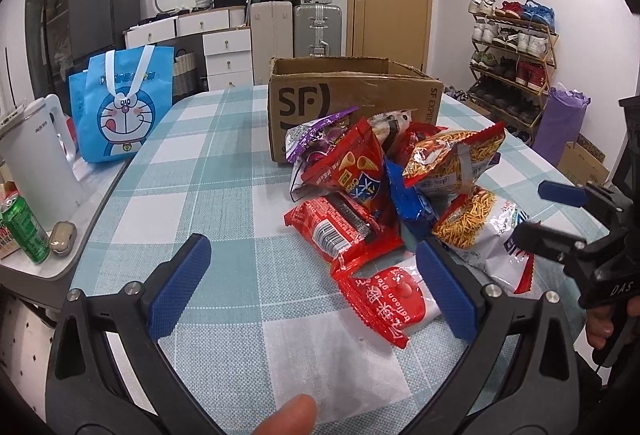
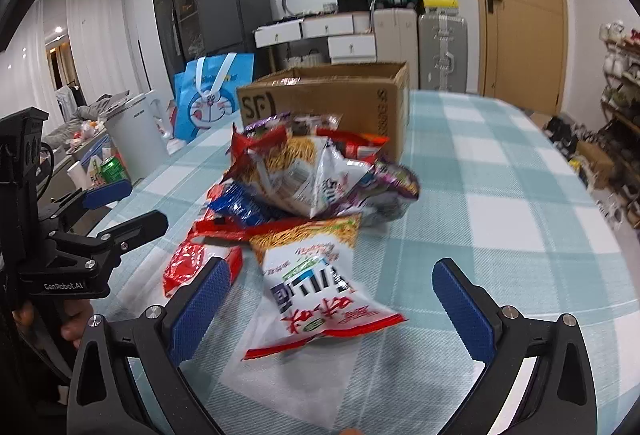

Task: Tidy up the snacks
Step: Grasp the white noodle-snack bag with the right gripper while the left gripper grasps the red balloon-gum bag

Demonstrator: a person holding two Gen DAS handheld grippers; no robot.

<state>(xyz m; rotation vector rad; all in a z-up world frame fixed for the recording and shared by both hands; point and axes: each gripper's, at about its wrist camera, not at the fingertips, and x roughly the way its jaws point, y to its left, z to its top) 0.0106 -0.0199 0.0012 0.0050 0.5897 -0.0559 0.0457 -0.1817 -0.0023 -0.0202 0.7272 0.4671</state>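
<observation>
A pile of snack bags lies on the checked tablecloth in front of an open SF cardboard box. My left gripper is open and empty, just short of a red packet at the pile's near edge. My right gripper is open and empty, its jaws either side of a white and red noodle-snack bag. The pile and the box also show in the right wrist view. Each gripper shows in the other's view, the right one and the left one.
A blue Doraemon bag, a white kettle and a green can stand on the left side surface. The table edge curves along the left. Suitcases, drawers and a shoe rack stand behind.
</observation>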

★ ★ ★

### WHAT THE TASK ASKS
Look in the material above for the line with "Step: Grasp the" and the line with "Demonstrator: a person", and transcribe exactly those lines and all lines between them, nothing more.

### WORKED SOLUTION
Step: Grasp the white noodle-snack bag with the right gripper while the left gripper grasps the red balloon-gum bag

Demonstrator: a person holding two Gen DAS handheld grippers; no robot.

There is nothing more to this exercise.